◆ Given material:
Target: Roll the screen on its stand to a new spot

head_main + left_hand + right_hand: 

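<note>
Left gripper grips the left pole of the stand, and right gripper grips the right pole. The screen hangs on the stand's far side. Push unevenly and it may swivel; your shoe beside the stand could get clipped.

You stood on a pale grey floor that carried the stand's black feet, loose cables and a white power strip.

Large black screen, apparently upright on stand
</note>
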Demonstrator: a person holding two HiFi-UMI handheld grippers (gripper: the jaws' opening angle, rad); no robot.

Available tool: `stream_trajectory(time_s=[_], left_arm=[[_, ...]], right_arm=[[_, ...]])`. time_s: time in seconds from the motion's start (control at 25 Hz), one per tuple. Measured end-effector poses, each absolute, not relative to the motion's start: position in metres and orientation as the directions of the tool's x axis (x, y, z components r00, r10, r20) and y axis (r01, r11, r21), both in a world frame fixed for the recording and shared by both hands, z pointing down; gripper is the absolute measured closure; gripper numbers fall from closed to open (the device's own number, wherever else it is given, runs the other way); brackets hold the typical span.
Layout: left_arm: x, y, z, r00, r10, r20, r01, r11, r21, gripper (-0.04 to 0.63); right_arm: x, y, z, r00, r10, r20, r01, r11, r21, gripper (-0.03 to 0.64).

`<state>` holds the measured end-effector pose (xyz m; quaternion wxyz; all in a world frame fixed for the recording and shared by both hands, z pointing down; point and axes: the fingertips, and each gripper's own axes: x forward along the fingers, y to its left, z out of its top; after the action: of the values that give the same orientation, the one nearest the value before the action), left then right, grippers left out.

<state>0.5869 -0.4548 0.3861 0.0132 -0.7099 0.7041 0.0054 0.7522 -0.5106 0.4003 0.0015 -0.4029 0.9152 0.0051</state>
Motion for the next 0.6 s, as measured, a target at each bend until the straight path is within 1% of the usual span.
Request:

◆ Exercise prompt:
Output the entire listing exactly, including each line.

◆ Final answer:
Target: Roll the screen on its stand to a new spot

head_main + left_hand + right_hand: 

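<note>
Left gripper grips the left pole of the stand, and right gripper grips the right pole. The screen hangs on the stand's far side. Push unevenly and it may swivel; your shoe beside the stand could get clipped.

You stood on a pale grey floor that carried the stand's black feet, loose cables and a white power strip.

Large black screen, apparently upright on stand
</note>
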Demonstrator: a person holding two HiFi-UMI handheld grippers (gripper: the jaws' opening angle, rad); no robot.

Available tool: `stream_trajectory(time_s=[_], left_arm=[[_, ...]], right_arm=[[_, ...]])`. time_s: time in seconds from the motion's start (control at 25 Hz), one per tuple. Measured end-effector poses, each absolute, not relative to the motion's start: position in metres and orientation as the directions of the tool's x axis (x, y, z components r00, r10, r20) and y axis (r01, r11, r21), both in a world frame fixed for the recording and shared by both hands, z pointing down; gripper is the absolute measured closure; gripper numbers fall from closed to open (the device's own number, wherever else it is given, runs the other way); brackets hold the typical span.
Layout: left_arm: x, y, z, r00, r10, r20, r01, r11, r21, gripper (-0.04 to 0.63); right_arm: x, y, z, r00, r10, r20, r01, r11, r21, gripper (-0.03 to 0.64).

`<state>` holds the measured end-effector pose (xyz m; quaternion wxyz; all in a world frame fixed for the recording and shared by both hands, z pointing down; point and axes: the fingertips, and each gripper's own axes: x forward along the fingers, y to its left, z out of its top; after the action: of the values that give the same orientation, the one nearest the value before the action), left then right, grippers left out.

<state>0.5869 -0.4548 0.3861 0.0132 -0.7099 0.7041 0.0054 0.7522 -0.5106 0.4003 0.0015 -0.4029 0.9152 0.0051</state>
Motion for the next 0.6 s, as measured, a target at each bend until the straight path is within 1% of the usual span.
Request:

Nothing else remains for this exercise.